Exercise data Start Marker

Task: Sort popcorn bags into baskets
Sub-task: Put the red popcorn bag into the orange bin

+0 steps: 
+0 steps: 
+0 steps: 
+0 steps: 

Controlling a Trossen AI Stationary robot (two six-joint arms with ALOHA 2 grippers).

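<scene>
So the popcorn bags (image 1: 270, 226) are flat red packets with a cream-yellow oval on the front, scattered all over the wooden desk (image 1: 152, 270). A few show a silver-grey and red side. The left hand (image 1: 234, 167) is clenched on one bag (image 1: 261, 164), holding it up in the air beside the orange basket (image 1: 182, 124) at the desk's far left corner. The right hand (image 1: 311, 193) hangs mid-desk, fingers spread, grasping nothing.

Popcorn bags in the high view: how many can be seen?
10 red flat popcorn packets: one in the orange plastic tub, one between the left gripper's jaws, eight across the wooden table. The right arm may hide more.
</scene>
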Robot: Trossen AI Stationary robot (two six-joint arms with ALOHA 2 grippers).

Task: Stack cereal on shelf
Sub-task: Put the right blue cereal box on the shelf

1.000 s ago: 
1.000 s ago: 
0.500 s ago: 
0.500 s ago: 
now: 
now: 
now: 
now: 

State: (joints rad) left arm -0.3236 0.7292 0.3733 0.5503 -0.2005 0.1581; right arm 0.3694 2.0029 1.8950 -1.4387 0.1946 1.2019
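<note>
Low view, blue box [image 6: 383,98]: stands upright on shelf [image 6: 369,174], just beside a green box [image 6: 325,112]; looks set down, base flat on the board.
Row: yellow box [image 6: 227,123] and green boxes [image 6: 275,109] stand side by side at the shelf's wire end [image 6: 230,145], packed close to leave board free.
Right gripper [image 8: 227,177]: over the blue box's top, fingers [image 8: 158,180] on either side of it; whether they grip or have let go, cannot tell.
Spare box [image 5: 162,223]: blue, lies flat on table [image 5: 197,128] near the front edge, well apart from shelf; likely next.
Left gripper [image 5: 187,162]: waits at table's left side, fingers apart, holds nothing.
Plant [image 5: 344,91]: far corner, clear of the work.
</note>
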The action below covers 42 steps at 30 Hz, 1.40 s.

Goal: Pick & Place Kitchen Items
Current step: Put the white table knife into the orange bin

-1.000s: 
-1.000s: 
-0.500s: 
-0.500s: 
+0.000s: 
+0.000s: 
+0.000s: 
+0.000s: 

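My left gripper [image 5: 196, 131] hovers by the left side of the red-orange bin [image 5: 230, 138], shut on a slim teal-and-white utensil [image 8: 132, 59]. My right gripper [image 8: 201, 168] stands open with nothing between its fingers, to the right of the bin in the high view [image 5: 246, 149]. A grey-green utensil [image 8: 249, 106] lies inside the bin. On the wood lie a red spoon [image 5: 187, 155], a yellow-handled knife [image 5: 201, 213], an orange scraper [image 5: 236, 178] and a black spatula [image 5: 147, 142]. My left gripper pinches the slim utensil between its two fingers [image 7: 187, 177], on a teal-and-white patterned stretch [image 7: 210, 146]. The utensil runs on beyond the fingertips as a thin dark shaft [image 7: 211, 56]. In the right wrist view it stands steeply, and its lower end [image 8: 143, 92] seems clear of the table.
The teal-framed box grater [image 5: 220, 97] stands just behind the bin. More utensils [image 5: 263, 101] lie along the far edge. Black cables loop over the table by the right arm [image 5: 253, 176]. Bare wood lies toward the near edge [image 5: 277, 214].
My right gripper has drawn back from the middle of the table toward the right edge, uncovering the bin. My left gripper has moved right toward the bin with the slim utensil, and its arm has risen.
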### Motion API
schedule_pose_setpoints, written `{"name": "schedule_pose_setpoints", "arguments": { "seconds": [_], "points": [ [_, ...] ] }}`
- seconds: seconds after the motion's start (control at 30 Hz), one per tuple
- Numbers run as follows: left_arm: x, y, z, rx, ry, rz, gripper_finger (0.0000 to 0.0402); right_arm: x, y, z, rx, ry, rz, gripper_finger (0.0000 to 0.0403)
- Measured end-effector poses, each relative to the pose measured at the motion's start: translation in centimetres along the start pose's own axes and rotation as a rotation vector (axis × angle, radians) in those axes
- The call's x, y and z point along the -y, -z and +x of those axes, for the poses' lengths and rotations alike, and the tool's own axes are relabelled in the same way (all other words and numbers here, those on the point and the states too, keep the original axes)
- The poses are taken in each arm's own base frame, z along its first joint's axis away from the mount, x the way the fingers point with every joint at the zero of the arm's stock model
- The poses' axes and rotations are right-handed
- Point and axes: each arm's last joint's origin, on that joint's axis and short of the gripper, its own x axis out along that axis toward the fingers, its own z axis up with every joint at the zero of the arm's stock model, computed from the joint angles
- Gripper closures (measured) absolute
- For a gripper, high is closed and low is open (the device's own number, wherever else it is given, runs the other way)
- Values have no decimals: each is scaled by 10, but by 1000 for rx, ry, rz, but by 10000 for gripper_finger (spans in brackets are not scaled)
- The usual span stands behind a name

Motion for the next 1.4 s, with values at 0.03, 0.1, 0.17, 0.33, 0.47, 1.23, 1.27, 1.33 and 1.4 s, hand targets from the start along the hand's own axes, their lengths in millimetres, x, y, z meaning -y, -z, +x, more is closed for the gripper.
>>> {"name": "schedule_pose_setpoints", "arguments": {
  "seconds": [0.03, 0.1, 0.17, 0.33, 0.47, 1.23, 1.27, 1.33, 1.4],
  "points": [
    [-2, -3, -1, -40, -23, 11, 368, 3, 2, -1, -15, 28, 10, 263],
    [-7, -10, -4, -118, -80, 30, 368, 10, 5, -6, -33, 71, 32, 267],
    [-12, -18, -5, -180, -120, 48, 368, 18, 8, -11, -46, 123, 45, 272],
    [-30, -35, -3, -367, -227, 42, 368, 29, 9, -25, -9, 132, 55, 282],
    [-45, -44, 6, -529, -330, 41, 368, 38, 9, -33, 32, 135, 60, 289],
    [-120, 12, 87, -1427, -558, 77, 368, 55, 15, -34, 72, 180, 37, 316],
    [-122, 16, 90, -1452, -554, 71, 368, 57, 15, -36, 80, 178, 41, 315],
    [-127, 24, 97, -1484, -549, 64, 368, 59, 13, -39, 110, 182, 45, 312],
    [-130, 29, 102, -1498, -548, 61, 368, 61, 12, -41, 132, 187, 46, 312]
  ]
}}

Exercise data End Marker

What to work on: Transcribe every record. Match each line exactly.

Problem solution:
Task: Sort popcorn bags into baskets
Sub-task: Put the red popcorn bag into the orange bin

+0 steps: 
+0 steps: 
+0 steps: 
+0 steps: 

Controlling a Trossen AI Stationary robot (two six-joint arms with ALOHA 2 grippers).

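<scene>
So the popcorn bags (image 1: 270, 226) are flat red packets with a cream-yellow oval on the front, scattered all over the wooden desk (image 1: 152, 270). A few show a silver-grey and red side. The left hand (image 1: 234, 167) is clenched on one bag (image 1: 261, 164), holding it up in the air beside the orange basket (image 1: 182, 124) at the desk's far left corner. The right hand (image 1: 311, 193) hangs mid-desk, fingers spread, grasping nothing.

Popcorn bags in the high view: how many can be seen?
10 red flat popcorn packets: one in the orange plastic tub, one between the left gripper's jaws, eight across the wooden table. The right arm may hide more.
</scene>
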Robot: Trossen AI Stationary robot (two six-joint arms with ALOHA 2 grippers).

Task: Stack cereal on shelf
Sub-task: Put the right blue cereal box on the shelf

1.000 s ago: 
1.000 s ago: 
0.500 s ago: 
0.500 s ago: 
now: 
now: 
now: 
now: 

State: (joints rad) left arm -0.3236 0.7292 0.3733 0.5503 -0.2005 0.1581; right arm 0.3694 2.0029 1.8950 -1.4387 0.1946 1.2019
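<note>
Low view, blue box [image 6: 383,98]: stands upright on shelf [image 6: 369,174], just beside a green box [image 6: 325,112]; looks set down, base flat on the board.
Row: yellow box [image 6: 227,123] and green boxes [image 6: 275,109] stand side by side at the shelf's wire end [image 6: 230,145], packed close to leave board free.
Right gripper [image 8: 227,177]: over the blue box's top, fingers [image 8: 158,180] on either side of it; whether they grip or have let go, cannot tell.
Spare box [image 5: 162,223]: blue, lies flat on table [image 5: 197,128] near the front edge, well apart from shelf; likely next.
Left gripper [image 5: 187,162]: waits at table's left side, fingers apart, holds nothing.
Plant [image 5: 344,91]: far corner, clear of the work.
</note>
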The action below covers 42 steps at 30 Hz, 1.40 s.

Goal: Pick & Place Kitchen Items
Current step: Put the white table knife into the orange bin

-1.000s: 
-1.000s: 
-0.500s: 
-0.500s: 
+0.000s: 
+0.000s: 
+0.000s: 
+0.000s: 

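My left gripper [image 5: 196, 131] hovers by the left side of the red-orange bin [image 5: 230, 138], shut on a slim teal-and-white utensil [image 8: 132, 59]. My right gripper [image 8: 201, 168] stands open with nothing between its fingers, to the right of the bin in the high view [image 5: 246, 149]. A grey-green utensil [image 8: 249, 106] lies inside the bin. On the wood lie a red spoon [image 5: 187, 155], a yellow-handled knife [image 5: 201, 213], an orange scraper [image 5: 236, 178] and a black spatula [image 5: 147, 142]. My left gripper pinches the slim utensil between its two fingers [image 7: 187, 177], on a teal-and-white patterned stretch [image 7: 210, 146]. The utensil runs on beyond the fingertips as a thin dark shaft [image 7: 211, 56]. In the right wrist view it stands steeply, and its lower end [image 8: 143, 92] seems clear of the table.
The teal-framed box grater [image 5: 220, 97] stands just behind the bin. More utensils [image 5: 263, 101] lie along the far edge. Black cables loop over the table by the right arm [image 5: 253, 176]. Bare wood lies toward the near edge [image 5: 277, 214].
My right gripper has drawn back from the middle of the table toward the right edge, uncovering the bin. My left gripper has moved right toward the bin with the slim utensil, and its arm has risen.
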### Motion API
schedule_pose_setpoints, written `{"name": "schedule_pose_setpoints", "arguments": { "seconds": [_], "points": [ [_, ...] ] }}`
- seconds: seconds after the motion's start (control at 30 Hz), one per tuple
- Numbers run as follows: left_arm: x, y, z, rx, ry, rz, gripper_finger (0.0000 to 0.0402); right_arm: x, y, z, rx, ry, rz, gripper_finger (0.0000 to 0.0403)
- Measured end-effector poses, each relative to the pose measured at the motion's start: translation in centimetres along the start pose's own axes and rotation as a rotation vector (axis × angle, radians) in those axes
- The call's x, y and z point along the -y, -z and +x of those axes, for the poses' lengths and rotations alike, and the tool's own axes are relabelled in the same way (all other words and numbers here, those on the point and the states too, keep the original axes)
- The poses are taken in each arm's own base frame, z along its first joint's axis away from the mount, x the way the fingers point with every joint at the zero of the arm's stock model
- The poses' axes and rotations are right-handed
- Point and axes: each arm's last joint's origin, on that joint's axis and short of the gripper, its own x axis out along that axis toward the fingers, its own z axis up with every joint at the zero of the arm's stock model, computed from the joint angles
- Gripper closures (measured) absolute
- For a gripper, high is closed and low is open (the device's own number, wherever else it is given, runs the other way)
- Values have no decimals: each is scaled by 10, but by 1000 for rx, ry, rz, but by 10000 for gripper_finger (spans in brackets are not scaled)
- The usual span stands behind a name

Motion for the next 1.4 s, with values at 0.03, 0.1, 0.17, 0.33, 0.47, 1.23, 1.27, 1.33 and 1.4 s, hand targets from the start along the hand's own axes, their lengths in millimetres, x, y, z meaning -y, -z, +x, more is closed for the gripper.
>>> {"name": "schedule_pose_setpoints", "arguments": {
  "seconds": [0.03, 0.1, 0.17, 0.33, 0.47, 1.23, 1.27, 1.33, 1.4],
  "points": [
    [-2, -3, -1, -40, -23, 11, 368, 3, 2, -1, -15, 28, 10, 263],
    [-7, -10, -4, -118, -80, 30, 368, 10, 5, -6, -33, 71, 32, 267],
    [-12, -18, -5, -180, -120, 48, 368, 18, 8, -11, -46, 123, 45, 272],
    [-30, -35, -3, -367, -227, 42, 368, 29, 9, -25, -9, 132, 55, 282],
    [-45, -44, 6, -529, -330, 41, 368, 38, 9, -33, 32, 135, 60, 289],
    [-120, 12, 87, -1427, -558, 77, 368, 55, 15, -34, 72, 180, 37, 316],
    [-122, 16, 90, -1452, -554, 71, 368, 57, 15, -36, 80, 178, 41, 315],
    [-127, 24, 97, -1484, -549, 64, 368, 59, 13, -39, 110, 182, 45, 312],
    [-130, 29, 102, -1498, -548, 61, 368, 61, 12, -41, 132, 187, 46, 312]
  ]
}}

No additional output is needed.